### Exercise details
Could you set down all of the data again, exactly as it stands?

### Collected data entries
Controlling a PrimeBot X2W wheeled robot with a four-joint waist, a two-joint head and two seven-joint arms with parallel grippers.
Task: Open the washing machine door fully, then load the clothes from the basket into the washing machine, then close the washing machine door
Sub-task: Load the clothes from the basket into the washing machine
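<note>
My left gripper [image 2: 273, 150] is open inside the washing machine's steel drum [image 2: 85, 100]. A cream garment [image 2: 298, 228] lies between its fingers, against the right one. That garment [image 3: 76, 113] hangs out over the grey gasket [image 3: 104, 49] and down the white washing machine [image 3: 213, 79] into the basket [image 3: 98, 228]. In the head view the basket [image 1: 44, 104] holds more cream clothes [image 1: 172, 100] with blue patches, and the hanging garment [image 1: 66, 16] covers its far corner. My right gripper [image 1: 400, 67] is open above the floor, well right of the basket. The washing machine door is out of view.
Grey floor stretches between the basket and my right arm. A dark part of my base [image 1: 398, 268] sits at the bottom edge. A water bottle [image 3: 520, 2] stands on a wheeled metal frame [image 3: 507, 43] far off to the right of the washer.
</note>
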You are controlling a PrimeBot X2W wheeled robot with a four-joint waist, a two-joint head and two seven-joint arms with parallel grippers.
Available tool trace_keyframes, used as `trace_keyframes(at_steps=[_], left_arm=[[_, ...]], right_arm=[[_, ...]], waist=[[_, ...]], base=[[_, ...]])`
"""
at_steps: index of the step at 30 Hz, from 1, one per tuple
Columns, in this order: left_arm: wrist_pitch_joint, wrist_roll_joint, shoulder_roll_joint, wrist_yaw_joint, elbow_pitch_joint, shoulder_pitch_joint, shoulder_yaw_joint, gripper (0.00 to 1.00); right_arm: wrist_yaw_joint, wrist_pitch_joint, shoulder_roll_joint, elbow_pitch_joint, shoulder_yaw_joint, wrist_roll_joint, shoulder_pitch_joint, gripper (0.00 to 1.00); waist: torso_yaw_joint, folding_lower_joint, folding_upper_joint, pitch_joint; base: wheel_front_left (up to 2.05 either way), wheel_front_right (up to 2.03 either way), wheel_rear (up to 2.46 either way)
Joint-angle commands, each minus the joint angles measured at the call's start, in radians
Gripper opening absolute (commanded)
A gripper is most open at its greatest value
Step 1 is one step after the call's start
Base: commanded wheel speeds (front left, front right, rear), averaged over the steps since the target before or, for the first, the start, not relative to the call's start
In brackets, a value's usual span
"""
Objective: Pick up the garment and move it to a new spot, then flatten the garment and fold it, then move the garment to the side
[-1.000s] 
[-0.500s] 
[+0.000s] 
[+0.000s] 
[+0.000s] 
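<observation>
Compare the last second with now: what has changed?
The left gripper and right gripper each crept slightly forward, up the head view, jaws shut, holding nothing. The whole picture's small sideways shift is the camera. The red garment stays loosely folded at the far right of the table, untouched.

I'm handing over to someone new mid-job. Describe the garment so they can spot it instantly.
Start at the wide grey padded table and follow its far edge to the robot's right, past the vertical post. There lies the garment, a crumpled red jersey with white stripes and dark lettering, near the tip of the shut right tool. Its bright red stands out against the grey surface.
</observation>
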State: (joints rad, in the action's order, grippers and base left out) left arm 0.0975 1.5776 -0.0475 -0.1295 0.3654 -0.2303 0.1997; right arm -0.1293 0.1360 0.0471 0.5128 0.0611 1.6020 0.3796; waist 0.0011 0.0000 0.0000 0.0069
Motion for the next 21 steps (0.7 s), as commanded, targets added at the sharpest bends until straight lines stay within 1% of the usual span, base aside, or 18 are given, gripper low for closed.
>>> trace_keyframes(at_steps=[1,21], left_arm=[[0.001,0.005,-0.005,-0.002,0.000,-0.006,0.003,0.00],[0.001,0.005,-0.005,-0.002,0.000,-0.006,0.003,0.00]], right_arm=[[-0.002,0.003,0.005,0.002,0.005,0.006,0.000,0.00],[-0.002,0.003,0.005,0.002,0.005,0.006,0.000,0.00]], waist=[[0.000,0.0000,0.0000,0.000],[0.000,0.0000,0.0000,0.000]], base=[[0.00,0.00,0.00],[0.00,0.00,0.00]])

### The completed task
Controlling a PrimeBot X2W wheeled robot with a four-joint waist, a two-joint head and two seven-joint arms with parallel grippers.
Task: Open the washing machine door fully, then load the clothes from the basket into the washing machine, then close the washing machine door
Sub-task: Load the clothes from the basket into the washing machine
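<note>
My left gripper [image 2: 273, 150] is open inside the washing machine's steel drum [image 2: 85, 100]. A cream garment [image 2: 298, 228] lies between its fingers, against the right one. That garment [image 3: 76, 113] hangs out over the grey gasket [image 3: 104, 49] and down the white washing machine [image 3: 213, 79] into the basket [image 3: 98, 228]. In the head view the basket [image 1: 44, 104] holds more cream clothes [image 1: 172, 100] with blue patches, and the hanging garment [image 1: 66, 16] covers its far corner. My right gripper [image 1: 400, 67] is open above the floor, well right of the basket. The washing machine door is out of view.
Grey floor stretches between the basket and my right arm. A dark part of my base [image 1: 398, 268] sits at the bottom edge. A water bottle [image 3: 520, 2] stands on a wheeled metal frame [image 3: 507, 43] far off to the right of the washer.
</note>
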You are controlling a PrimeBot X2W wheeled robot with a four-joint waist, a two-joint head and two seven-joint arms with parallel grippers.
Available tool trace_keyframes, used as `trace_keyframes(at_steps=[_], left_arm=[[_, ...]], right_arm=[[_, ...]], waist=[[_, ...]], base=[[_, ...]])`
"""
at_steps: index of the step at 30 Hz, from 1, one per tuple
Columns, in this order: left_arm: wrist_pitch_joint, wrist_roll_joint, shoulder_roll_joint, wrist_yaw_joint, elbow_pitch_joint, shoulder_pitch_joint, shoulder_yaw_joint, gripper (0.00 to 1.00); right_arm: wrist_yaw_joint, wrist_pitch_joint, shoulder_roll_joint, elbow_pitch_joint, shoulder_yaw_joint, wrist_roll_joint, shoulder_pitch_joint, gripper (0.00 to 1.00); waist: torso_yaw_joint, folding_lower_joint, folding_upper_joint, pitch_joint; base: wheel_front_left (up to 2.05 either way), wheel_front_right (up to 2.03 either way), wheel_rear (up to 2.46 either way)
Joint-angle commands, each minus the joint angles measured at the call's start, in radians
Gripper opening absolute (commanded)
A gripper is most open at its greatest value
Step 1 is one step after the call's start
Base: commanded wheel speeds (front left, front right, rear), averaged over the steps since the target before or, for the first, the start, not relative to the call's start
In brackets, a value's usual span
"""
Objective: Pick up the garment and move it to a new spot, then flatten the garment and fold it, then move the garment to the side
[-1.000s] 
[-0.500s] 
[+0.000s] 
[+0.000s] 
[+0.000s] 
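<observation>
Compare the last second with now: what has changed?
The left gripper and right gripper each crept slightly forward, up the head view, jaws shut, holding nothing. The whole picture's small sideways shift is the camera. The red garment stays loosely folded at the far right of the table, untouched.

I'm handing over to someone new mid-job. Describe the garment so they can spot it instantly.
Start at the wide grey padded table and follow its far edge to the robot's right, past the vertical post. There lies the garment, a crumpled red jersey with white stripes and dark lettering, near the tip of the shut right tool. Its bright red stands out against the grey surface.
</observation>
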State: (joints rad, in the action's order, grippers and base left out) left arm 0.0975 1.5776 -0.0475 -0.1295 0.3654 -0.2303 0.1997; right arm -0.1293 0.1360 0.0471 0.5128 0.0611 1.6020 0.3796; waist 0.0011 0.0000 0.0000 0.0069
Motion for the next 21 steps (0.7 s), as commanded, targets added at the sharpest bends until straight lines stay within 1% of the usual span, base aside, or 18 are given, gripper low for closed.
>>> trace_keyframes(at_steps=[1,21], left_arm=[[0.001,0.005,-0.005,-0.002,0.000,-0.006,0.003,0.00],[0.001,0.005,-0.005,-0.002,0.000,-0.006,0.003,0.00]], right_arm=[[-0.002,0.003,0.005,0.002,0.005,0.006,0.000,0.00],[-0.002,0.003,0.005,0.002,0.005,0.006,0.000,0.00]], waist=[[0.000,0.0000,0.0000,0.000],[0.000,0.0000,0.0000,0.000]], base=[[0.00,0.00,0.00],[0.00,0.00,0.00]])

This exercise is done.